Ring oil lubrication carries oil from the sump to the turbine bearings. Typically one oil ring is used per journal bearing, providing lubrication during start-up, normal operation and coasting down. The oil level in the sump is critical to proper operation. Ring oil lube systems may use fin type coolers submerged in the oil sump or a water jacket around the sump. Sump temperature must not exceed 82 degrees C. The use of ring oil lubrication is limited by speed (maximum 5,000 rpm) and temperature.
A saddle pump lube type is a supplementary system in which an oil pump is used to circulate oil through the bearing housings. This type is typically used on small, single-stage turbines where oil temperatures exceed 82 degrees C. The saddle pump is usually mounted on the coupling end bearing cap and is shaft-driven through spur gears. Standpipes or equalizer pipes are used to maintain proper oil levels in bearing housings. When sump cooling is not adequate, an external oil cooler may be installed. The system pressure is typically 3 to 5 psig.
In force-feed pressurized systems, an oil pump sends pressurized oil directly to the turbine bearings. This type is used when operating speed, horsepower or temperature exceed the practical limits of ring oil or saddle pump systems.
Lube oil system components include a pump, tank, cooler, filter and control valves.
Pressurized oil is circulated throughout the lube oil systems that may contain main, auxiliary and emergency oil pumps. The most common types are positive displacement gear and centrifugal oil pumps, driven by the steam turbine, AC or DC electric motors, or shaft-driven. Shaft-driven oil pumps are direct-drive or driven through a gear reducer or increaser. If the main oil pump is shaft-driven, oil rings or an auxiliary oil pump are used during start-up and run-down. Main and auxiliary oil pumps have identical output ratings. Emergency oil pumps are typically driven by DC motors and are used only for lubrication during run-down operation.

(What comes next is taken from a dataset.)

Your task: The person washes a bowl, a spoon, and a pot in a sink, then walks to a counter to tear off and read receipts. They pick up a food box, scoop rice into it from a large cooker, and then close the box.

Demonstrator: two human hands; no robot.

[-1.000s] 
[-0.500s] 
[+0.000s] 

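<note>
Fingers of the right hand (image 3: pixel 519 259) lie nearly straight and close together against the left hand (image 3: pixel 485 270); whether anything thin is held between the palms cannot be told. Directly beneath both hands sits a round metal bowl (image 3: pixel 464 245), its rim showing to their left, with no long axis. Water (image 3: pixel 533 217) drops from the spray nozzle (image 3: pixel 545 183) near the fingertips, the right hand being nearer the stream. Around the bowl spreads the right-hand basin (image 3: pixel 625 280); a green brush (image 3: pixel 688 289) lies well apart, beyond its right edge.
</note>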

A positive displacement gear type oil pump causes lubrication fluid to move by trapping a fixed amount of it and then forcing that trapped volume into the discharge pipe. Gear pumps use two meshed gears rotating in a closely fitted casing. The fluid is pumped around the outer periphery and trapped in the tooth spaces. The pump output is given as flow rate in gallons, or litres, per minute at a given pressure.
In centrifugal oil pumps the rotation of the pump impeller delivers kinetic energy to the lubrication fluid through centrifugal force. The impeller slings the liquid out of the volute, forcing it to discharge from the pump by converting velocity to pressure.
Lube oil tanks can be located in the equipment base plate, the machine casing or at a separate place. Capacity is based on return time. A vent or vapour extractor eliminates air in the system. Tanks must also have a level indicator, drains, cleanout access, a fill opening, baffles and a degassing tray.
Shell-and-tube oil coolers will remove heat from the lubrication oil. Two fluids of different starting temperatures flow through a heat exchanger. One flows through the tubes and the other flows outside the tubes but inside the shell. Heat is transferred from one fluid to the other through the tube walls.
Oil coolers are designed to maintain lube oils at approximately 48 degrees C. Water is on the tube side and oil is on the shell side. To prevent contamination, the operating pressure on the oil side is higher than the water pressure.
Fouling must be avoided or kept in check. It occurs when a fluid goes through the heat exchanger and impurities precipitate onto the surface of the tubes. This reduces the cross-sectional area and interferes with the heat transfer across the exchanger. Applying an anticipated fouling factor ensures the cooler operates as designed.
Some designs allow removal of tube sheets for cleaning. An oil bypass line around the cooler with a temperature control valve regulates oil supply temperature.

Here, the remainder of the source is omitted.